** REQUIRED ACTION **
Give all of the listing again word for word, with images excluded.

** DATA TO EXAMINE **
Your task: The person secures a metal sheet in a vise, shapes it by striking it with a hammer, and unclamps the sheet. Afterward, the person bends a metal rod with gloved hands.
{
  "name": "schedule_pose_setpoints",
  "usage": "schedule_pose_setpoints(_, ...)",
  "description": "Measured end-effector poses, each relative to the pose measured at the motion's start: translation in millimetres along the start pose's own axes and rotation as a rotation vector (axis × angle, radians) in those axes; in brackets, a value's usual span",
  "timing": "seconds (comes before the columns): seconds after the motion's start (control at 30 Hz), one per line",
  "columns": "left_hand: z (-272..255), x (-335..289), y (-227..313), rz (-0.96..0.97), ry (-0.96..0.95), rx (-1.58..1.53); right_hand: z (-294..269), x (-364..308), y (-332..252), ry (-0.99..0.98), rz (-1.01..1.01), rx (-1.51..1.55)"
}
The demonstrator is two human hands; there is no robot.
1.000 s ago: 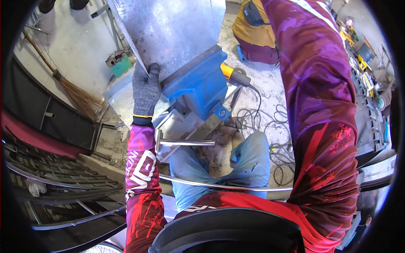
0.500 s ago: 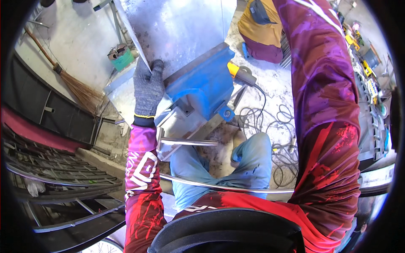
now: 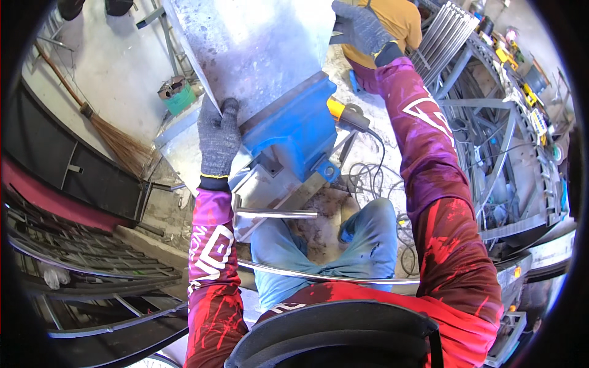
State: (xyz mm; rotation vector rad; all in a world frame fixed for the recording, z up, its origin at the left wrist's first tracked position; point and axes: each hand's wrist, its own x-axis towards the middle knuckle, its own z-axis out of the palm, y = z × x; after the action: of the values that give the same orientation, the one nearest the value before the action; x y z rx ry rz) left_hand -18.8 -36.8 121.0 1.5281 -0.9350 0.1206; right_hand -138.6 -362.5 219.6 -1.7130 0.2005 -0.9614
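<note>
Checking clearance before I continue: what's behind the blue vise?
Past the right side of the blue vise, a yellow and dark power tool shows partly, with its cord. The vise covers the tool's other end, and anything else directly behind is hidden.

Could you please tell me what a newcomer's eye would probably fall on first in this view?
Probably the big, shiny metal sheet at top centre, with the gloved left hand gripping its lower left edge and the gloved right hand by its upper right edge. Next, the bright blue vise just below the sheet, near the middle. Then perhaps the straw broom leaning at the left.
</note>
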Motion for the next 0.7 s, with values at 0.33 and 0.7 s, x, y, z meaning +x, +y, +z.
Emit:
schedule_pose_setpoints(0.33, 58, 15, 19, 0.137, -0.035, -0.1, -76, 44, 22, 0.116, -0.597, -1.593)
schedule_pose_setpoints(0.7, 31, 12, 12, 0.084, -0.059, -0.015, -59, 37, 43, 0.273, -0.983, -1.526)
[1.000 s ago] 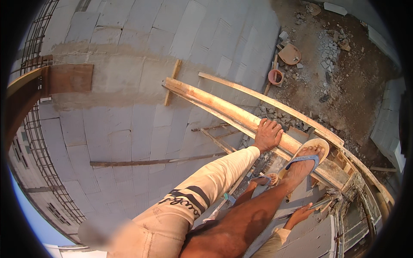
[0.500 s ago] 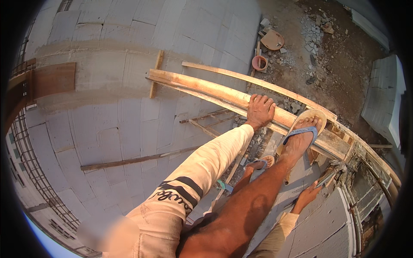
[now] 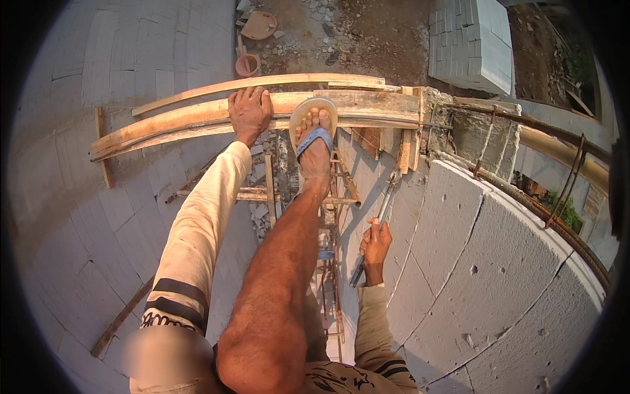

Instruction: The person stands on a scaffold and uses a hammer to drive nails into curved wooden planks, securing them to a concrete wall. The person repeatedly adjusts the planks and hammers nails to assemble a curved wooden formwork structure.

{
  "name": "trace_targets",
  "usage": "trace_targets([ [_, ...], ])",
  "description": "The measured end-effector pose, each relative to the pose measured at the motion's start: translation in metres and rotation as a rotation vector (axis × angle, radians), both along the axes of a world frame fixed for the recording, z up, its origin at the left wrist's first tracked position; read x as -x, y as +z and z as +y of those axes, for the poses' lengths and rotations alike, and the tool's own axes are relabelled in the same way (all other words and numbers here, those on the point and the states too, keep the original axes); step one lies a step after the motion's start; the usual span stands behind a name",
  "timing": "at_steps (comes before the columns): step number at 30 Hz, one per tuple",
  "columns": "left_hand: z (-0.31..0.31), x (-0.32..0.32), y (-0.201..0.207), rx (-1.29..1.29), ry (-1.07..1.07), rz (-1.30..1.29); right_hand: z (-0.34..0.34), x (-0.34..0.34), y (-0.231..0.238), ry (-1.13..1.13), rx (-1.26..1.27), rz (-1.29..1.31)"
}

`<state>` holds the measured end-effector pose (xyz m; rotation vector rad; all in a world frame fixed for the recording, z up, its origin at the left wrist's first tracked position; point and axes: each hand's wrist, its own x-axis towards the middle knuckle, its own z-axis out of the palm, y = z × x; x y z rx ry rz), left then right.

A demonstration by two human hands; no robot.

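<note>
Broken rubble lies far below a narrow foothold

Close beside the grey block wall, a long metal tool slants upward, the grip of the right hand clamped around its shaft. Its upper end is next to short wooden strips; I cannot tell whether they touch. Should that end slip under force, the arm could jerk and upset the person's balance, or a strip could come loose and drop.

Left of the tool, the timber beam spans the gap. The left hand is clasped over it, fingers hooked across its far edge, and a foot in a blue-strapped sandal rests on it. If the beam shifts or rolls, hand and foot would lose support together; the open sandal could also slide on the wood.

Farther right, bent steel bars stand where a sleeve might snag. Beyond the beam, a pink bucket stands on lower ground, where falling pieces could strike.
</note>
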<state>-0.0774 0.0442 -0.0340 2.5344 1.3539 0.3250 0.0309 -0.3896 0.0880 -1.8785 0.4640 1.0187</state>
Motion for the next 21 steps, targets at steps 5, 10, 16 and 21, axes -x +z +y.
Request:
trace_targets([
  [5, 0.001, 0.002, -0.003, -0.024, -0.01, 0.033, 0.015, 0.008, 0.022, -0.091, -0.075, -0.096],
  [10, 0.002, 0.003, -0.005, -0.021, -0.031, 0.041, 0.073, -0.009, 0.014, -0.334, -0.424, -0.193],
  [16, 0.0, 0.002, 0.0, -0.024, -0.057, 0.055, 0.121, -0.028, -0.05, -0.483, -0.345, -0.214],
  [21, 0.002, -0.001, -0.004, -0.042, -0.059, 0.033, 0.162, -0.061, -0.113, -0.637, -0.305, -0.669],
])
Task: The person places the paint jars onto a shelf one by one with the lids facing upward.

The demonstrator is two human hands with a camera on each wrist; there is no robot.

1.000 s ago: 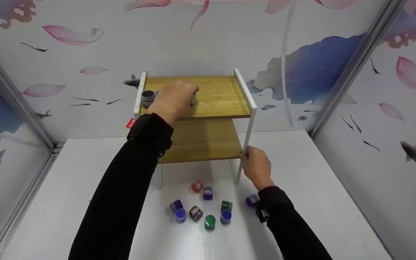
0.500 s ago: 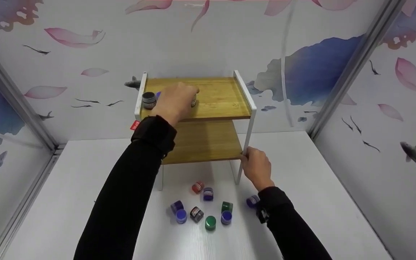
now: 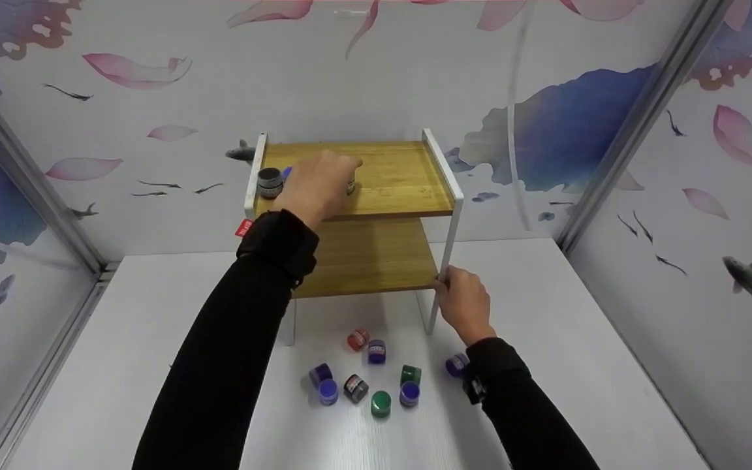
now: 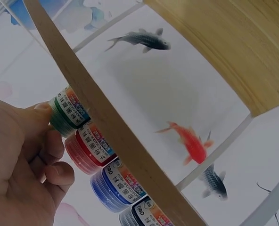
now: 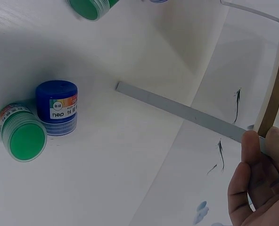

** RESULT OF THE EXERCISE **
Your task: The person secures a metal sheet in a vise, shapes it by striking it with a hammer, and unclamps the sheet. Afterward, the person bends a metal rod with gloved hands.
{
  "name": "schedule_pose_setpoints",
  "usage": "schedule_pose_setpoints(_, ...)",
  "description": "Measured end-effector poses, each relative to the pose measured at the motion's start: translation in millimetres along the start pose's own axes and rotation as a rotation vector (axis × angle, radians) in those axes; in brackets, a value's usual span",
  "timing": "seconds (comes before the columns): seconds after the motion's start (control at 30 Hz), one per line",
  "columns": "left_hand: z (-272..255), x (-335..289), y (-227..313), rz (-0.96..0.97), ry (-0.96..0.95), rx (-1.58..1.53); right_hand: z (-294..269), x (-364..308), y (-332..252), ry (-0.99..0.98), rz (-1.01..1.01), rx (-1.51..1.55)"
}
The demonstrator is two human hands; there is no robot.
1.000 s ago: 
0.500 s ago: 
now: 
State: (xyz mm; rotation vector rad; all in a world frame fixed for the recording, z up, its origin at the left wrist's first tracked position; point and axes: each hand's wrist, its own x-axis towards the middle knuckle, its own z-axis out of the palm, y = z × x; after the action: of the values that give the same orientation, the one nearest the value before the action; x y z rx ry rz) left_hand -18.8 -36.8 121.0 1.5281 -0.9350 0.1206; right_hand -138.6 -362.5 219.6 -1.7130 0.2005 -0.9614
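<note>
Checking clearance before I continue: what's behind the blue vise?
Past the right side of the blue vise, a yellow and dark power tool shows partly, with its cord. The vise covers the tool's other end, and anything else directly behind is hidden.

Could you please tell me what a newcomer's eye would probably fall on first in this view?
Probably the big, shiny metal sheet at top centre, with the gloved left hand gripping its lower left edge and the gloved right hand by its upper right edge. Next, the bright blue vise just below the sheet, near the middle. Then perhaps the straw broom leaning at the left.
</note>
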Motion for the next 0.7 s, with values at 0.33 and 0.7 s, x, y, z meaning +x, +y, +z.
Emit:
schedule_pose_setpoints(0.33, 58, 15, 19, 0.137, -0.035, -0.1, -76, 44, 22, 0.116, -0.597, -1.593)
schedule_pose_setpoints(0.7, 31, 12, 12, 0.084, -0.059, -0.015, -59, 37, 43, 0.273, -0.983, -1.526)
[1.000 s ago] 
[0.500 s ago] 
[now] 

Instruction: The person stands on a scaffold and uses a hammer to drive nails into curved wooden planks, securing them to a concrete wall. The person repeatedly adjusts the planks and hammers nails to assemble a curved wooden formwork structure.

{
  "name": "trace_targets",
  "usage": "trace_targets([ [_, ...], ])",
  "description": "The measured end-effector pose, each relative to the pose measured at the motion's start: translation in metres and rotation as a rotation vector (axis × angle, radians), both along the axes of a world frame fixed for the recording, z up, its origin at the left wrist's first tracked position; read x as -x, y as +z and z as +y of those axes, for the poses' lengths and rotations alike, and the tool's own axes are relabelled in the same way (all other words and numbers here, those on the point and the states too, keep the original axes); step one lies a step after the motion's start; the usual span stands behind a name",
  "timing": "at_steps (comes before the columns): step number at 30 Hz, one per tuple",
  "columns": "left_hand: z (-0.31..0.31), x (-0.32..0.32), y (-0.201..0.207), rx (-1.29..1.29), ry (-1.07..1.07), rz (-1.30..1.29); right_hand: z (-0.34..0.34), x (-0.34..0.34), y (-0.231..0.238), ry (-1.13..1.13), rx (-1.26..1.27), rz (-1.29..1.31)"
}

`<state>` holds the measured end-effector pose (xyz m; rotation vector rad; all in a world frame fixed for the recording, z up, its origin at the left wrist's first tracked position; point and axes: each hand's wrist, its own x-axis towards the middle knuckle, its own z-axis out of the palm, y = z × x; x y z rx ry rz), left then right.

A demonstration by two human hands; no robot.

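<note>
Broken rubble lies far below a narrow foothold

Close beside the grey block wall, a long metal tool slants upward, the grip of the right hand clamped around its shaft. Its upper end is next to short wooden strips; I cannot tell whether they touch. Should that end slip under force, the arm could jerk and upset the person's balance, or a strip could come loose and drop.

Left of the tool, the timber beam spans the gap. The left hand is clasped over it, fingers hooked across its far edge, and a foot in a blue-strapped sandal rests on it. If the beam shifts or rolls, hand and foot would lose support together; the open sandal could also slide on the wood.

Farther right, bent steel bars stand where a sleeve might snag. Beyond the beam, a pink bucket stands on lower ground, where falling pieces could strike.
</note>
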<state>-0.0774 0.0442 -0.0340 2.5344 1.3539 0.3250 0.0309 -0.3896 0.0880 -1.8785 0.4640 1.0187</state>
Motion for the next 21 steps, targets at steps 5, 10, 16 and 21, axes -x +z +y.
Request:
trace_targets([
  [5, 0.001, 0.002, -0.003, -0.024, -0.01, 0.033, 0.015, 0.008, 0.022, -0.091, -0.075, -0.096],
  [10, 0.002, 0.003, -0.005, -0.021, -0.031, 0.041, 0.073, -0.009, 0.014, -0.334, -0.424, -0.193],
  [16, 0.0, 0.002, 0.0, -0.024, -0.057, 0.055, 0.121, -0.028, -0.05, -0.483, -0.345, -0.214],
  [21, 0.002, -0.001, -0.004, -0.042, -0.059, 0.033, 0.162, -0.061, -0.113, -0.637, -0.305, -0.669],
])
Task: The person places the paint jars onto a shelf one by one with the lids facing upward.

The demonstrator is two human hands with a camera on each wrist; there is no robot.

1.000 s ago: 
0.500 s ago: 
now: 
now: 
now: 

This output is complete as it stands.